BOINC in the RCC 
Cycle-Scavenging
Within the clusters HPC manages in the RCC, absolute priority is given to jobs submitted by local cluster users. They use TORQUE to submit and manage their jobs. TORQUE jobs run with a reserved set of resources for a guaranteed amount of time. They run until they finish, or until the requested amount of time is exceeded. Most of the compute jobs on Maxwell, our flagship cluster, run under TORQUE. For various reasons, there are times when one or more compute nodes in a cluster are not in use by TORQUE jobs. The period of time a node is idle may be short or relatively long, but it is always unpredictable and thus cannot be rescheduled by TORQUE.

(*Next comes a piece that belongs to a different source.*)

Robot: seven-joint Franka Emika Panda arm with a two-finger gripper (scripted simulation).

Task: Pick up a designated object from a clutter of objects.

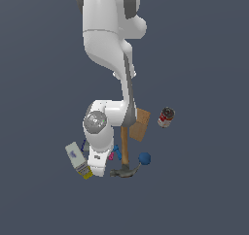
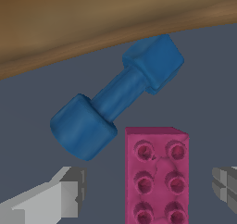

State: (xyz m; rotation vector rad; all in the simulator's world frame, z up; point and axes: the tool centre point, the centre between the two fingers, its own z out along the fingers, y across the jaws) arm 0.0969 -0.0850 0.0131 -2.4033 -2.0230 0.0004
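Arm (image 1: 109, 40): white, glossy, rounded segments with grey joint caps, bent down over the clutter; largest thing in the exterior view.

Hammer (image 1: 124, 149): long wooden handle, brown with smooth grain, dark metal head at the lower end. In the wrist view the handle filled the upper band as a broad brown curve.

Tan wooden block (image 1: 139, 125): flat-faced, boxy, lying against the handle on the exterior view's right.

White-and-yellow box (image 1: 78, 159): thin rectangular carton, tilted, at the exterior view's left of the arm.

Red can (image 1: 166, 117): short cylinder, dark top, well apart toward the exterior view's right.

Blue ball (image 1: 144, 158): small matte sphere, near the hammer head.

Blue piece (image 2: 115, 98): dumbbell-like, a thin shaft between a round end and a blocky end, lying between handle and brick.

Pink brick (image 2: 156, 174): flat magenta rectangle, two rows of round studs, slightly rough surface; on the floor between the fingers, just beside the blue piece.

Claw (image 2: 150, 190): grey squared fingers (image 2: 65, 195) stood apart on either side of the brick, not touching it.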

Rather than allow compute cycles to go to waste, we decided to use a cycle scavenging system Condor, along with TORQUE.
Condor is useful for certain kinds of jobs that can run intermittently, suspending and resuming perhaps repeatedly over a long period of time. The jobs use checkpointing to maintain state if they are interrupted. When they resume, they restore their previous state and continue from where they left off. As we use it, Condor also supports BOINC .
BOINC jobs also run intermittently, saving their results by checkpointing. At times, BOINC will report results to a central project server and ask for more work. It is up to the project server to manage the progress of the computational problem. Usually a project server will hand out just enough work to keep a BOINC instance busy for a few hours - expecting to get the results within a few days at most. A particular BOINC installation will typically run computations for more than one research project from one run to the next.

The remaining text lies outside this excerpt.